What you need to produce is the complete listing, repeated exactly.

■ ■ ■ ■ ■

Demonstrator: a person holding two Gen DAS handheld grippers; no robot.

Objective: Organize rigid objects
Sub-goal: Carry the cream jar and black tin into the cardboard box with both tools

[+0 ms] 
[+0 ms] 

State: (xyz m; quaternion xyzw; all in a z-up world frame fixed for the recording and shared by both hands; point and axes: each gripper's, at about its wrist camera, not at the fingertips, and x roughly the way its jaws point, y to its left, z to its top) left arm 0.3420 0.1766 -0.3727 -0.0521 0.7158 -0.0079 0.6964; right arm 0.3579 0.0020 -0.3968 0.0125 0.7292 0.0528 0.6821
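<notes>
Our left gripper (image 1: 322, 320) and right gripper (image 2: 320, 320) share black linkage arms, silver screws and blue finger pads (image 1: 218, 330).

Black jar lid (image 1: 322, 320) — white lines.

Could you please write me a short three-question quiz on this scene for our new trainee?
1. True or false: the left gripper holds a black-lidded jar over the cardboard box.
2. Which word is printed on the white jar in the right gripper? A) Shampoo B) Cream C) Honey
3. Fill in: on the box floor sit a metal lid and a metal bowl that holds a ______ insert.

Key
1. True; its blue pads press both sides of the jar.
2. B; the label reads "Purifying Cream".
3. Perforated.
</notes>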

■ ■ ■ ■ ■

» REPLY TO THE EXERCISE
Demonstrator: a person holding two Gen DAS handheld grippers; no robot.

Objective: Organize rigid objects
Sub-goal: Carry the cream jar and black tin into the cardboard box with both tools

[+0 ms] 
[+0 ms] 

State: (xyz m; quaternion xyzw; all in a z-up world frame fixed for the recording and shared by both hands; point and axes: each gripper's, at about its wrist camera, not at the fingertips, and x roughly the way its jaws point, y to its left, z to its top) left arm 0.3420 0.1766 -0.3727 -0.0521 0.7158 -0.0079 0.6964; right arm 0.3579 0.0020 -0.3968 0.0125 0.7292 0.0528 0.6821
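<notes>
Our left gripper (image 1: 322, 320) and right gripper (image 2: 320, 320) share black linkage arms, silver screws and blue finger pads (image 1: 218, 330).

Black jar lid (image 1: 322, 320) — white lines.

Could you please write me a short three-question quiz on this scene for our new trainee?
1. True or false: the left gripper holds a black-lidded jar over the cardboard box.
2. Which word is printed on the white jar in the right gripper? A) Shampoo B) Cream C) Honey
3. Fill in: on the box floor sit a metal lid and a metal bowl that holds a ______ insert.

Key
1. True; its blue pads press both sides of the jar.
2. B; the label reads "Purifying Cream".
3. Perforated.
</notes>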

The answer given is complete.